Fast forward to today and the free movement of people has grabbed the attention due to the refugee crisis and the lack of response on the part of more developed nations, while the benefits, such as the lack of penalties on international cash transfers or no tariffs on imported goods, often go unnoticed or unappreciated.
It goes without saying that the European Union’s bureaucratic machine has brought political, economic and personal challenges to its members, but if one were to compare the quality of life and economic growth in Europe before EU and after, the results would be shocking.
But largely as a response to thousands of refugees fleeing to Europe from the war-torn Middle East, the British voted to leave the EU this past June 23.
Brexit is meant to curtail the flow into Britain of people seeking to better their lives, but in the process the British chose to sacrifice the freedom to travel to other European countries without a passport, the freedom to spend money in other countries without being excessively taxed, the freedom to be treated in hospitals in other countries using their own insurance, and the ability to import products from other countries, such as German cars, without any penalties.
The Brexit vote garned a narrow 51-49 percent victory largely under the false promises of its leaders, who, upon their ascension to power, conceded that much of what they promised was either unobtainable or outright false, despite the fact that experts across the world warned exactly that.
The historic consequences of this vote cannot be understated, and the social and economic damage the vote has caused has not even begun to show itself.
By voting to turn its back on the rest of Europe, Britain has secured itself a much more difficult future than if it had elected to help manage — rather than ignore — the rising tide of globalization.
Donald Trump’s “Brexit times five” is an understatement.
Britian’s influence in Europe and in world affairs likely will diminish.
Conversely, the United States serves as the point of reference for any international political discussion.
Regardless of the political issue, the United States always figures into the conversation in some way, because, for better or worse, the America determines world policy, period.
The world is stronger and safer through international collaboration, and America is stronger when it keeps its finger on the pulse of world affairs.
But a Trump victory would be like a Brexit times 500.
Donald Trump plans to renegotiate the United States’ position in the world as it pertains to military defense, political diplomacy, international trade, and immigration, all the while wanting to “Make America great again.”
Much of the world has called upon America for help, like a child asks a father.
And like many children who go on to start their own adult lives, many countries still look to America for such things as security, and we certainly live in troubled times.
America is demanding more from its allies — as it should.
Will that change under a Trump administration after Nov. 8?
Americans have the choice to further define the role of the United States in the world.

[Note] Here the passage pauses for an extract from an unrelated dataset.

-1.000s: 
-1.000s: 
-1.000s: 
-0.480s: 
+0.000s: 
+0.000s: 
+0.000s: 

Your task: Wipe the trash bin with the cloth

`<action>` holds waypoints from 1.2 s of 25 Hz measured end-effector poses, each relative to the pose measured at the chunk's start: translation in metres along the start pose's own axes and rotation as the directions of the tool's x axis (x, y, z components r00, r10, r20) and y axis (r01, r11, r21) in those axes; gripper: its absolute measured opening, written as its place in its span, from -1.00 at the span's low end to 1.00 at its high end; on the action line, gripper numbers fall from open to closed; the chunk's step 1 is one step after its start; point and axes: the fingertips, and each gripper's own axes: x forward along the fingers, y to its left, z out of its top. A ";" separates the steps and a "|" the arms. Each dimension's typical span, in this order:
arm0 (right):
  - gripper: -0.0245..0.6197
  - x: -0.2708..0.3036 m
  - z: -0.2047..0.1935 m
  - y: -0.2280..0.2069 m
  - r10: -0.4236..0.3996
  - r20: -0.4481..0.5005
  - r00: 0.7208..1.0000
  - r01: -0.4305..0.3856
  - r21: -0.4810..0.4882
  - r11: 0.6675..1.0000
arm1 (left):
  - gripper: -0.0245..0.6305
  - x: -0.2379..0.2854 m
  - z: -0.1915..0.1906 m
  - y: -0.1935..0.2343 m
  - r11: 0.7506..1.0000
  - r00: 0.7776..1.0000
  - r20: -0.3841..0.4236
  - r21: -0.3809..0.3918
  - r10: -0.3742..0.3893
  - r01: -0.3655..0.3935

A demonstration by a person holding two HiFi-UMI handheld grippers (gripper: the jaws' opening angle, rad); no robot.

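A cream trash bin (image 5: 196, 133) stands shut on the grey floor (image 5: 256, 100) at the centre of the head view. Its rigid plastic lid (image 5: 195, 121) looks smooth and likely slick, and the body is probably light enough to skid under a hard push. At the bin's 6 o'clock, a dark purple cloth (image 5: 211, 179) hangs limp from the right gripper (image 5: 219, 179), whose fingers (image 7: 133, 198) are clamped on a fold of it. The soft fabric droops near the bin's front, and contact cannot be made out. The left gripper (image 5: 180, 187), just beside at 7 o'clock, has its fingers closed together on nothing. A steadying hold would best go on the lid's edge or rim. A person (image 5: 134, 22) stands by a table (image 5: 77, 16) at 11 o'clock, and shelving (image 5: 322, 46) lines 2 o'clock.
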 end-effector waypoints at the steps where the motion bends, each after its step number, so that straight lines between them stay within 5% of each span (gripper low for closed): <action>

We can either turn our backs on the rest of the world, or we can renew our engagement in new and dynamic ways … all aimed to achieving peace, not building walls and barring immigrants.

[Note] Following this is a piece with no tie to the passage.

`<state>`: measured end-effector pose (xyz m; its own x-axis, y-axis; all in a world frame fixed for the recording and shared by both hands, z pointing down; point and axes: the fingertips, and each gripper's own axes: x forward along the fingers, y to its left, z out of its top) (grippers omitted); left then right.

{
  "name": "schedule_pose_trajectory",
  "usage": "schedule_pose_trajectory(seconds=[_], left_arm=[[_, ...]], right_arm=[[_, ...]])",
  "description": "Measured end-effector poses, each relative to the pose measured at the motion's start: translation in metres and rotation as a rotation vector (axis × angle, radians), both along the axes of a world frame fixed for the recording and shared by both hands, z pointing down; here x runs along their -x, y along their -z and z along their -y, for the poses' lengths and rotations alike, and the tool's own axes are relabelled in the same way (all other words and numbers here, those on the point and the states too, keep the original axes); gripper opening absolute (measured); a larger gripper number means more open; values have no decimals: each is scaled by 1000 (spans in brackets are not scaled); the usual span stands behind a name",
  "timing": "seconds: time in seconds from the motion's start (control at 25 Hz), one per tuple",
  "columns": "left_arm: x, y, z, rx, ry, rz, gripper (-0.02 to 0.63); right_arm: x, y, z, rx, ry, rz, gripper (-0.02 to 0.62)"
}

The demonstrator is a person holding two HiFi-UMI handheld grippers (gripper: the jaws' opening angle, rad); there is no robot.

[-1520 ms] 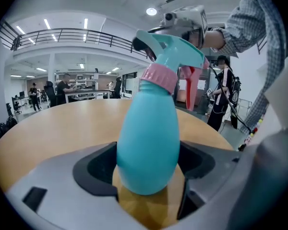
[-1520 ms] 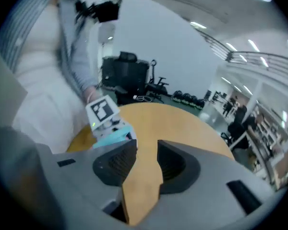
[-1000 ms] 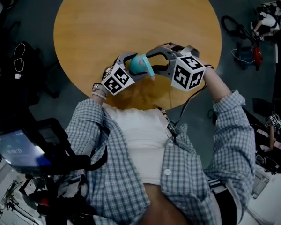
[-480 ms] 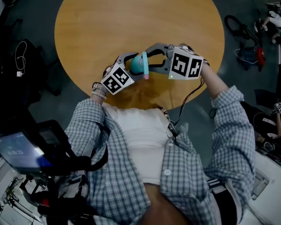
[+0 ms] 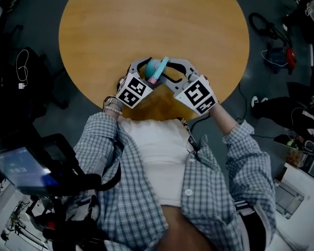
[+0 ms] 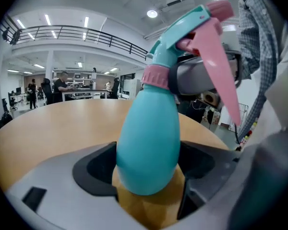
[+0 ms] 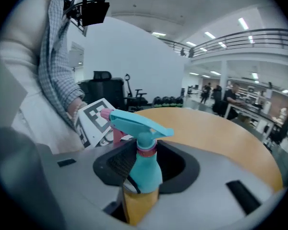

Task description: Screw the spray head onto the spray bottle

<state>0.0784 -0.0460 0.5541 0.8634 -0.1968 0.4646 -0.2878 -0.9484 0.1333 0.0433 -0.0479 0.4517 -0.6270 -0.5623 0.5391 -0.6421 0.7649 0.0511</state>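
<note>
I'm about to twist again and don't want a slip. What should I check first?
1. Grip on bottle by left gripper: ok, jaws press its belly.
2. Grip on head by right gripper: ok, jaws have just closed on its pink collar.
3. Seating of head on bottle neck: ok.
4. Thread fully tight: cannot tell.
5. Work held over the table: ok.
</note>
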Motion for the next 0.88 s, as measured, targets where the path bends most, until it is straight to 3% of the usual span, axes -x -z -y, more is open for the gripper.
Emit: schedule_pose_trajectory(seconds=[0.24,0.4,0.52,0.68,0.76,0.88], left_arm=[[0,-1,7,1,135,-1,394],[-1,-3,9,3,164,-1,394],[-2,-3,8,4,138,-1,394],[-3,-5,6,6,91,-2,394],[-4,-5,4,8,55,-2,394],[-4,-4,1,7,-6,0,394]], right_arm=[[-6,-1,7,-36,-444,34,123],[-9,-4,8,-20,-576,55,123],[-9,-8,8,22,-531,61,124],[-10,-14,-2,35,-319,-10,158],[-17,-13,-6,7,-202,-79,190],[-29,2,-4,-112,-10,-260,198]])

We can choose to believe that the treatment we receive at the hands of other countries in trade and defense deals is “horrible,” or we can remember that, for our entire history, the rest of the world has looked to us as a symbol for what people can accomplish with their own self-determination.
The rest of the world is looking at us.
(Author’s note: After theBrexit vote passed with just 52 percent approval and voters were informed of the consequences, between 7 and 10 percent of those who voted “yes” wanted to change their vote.)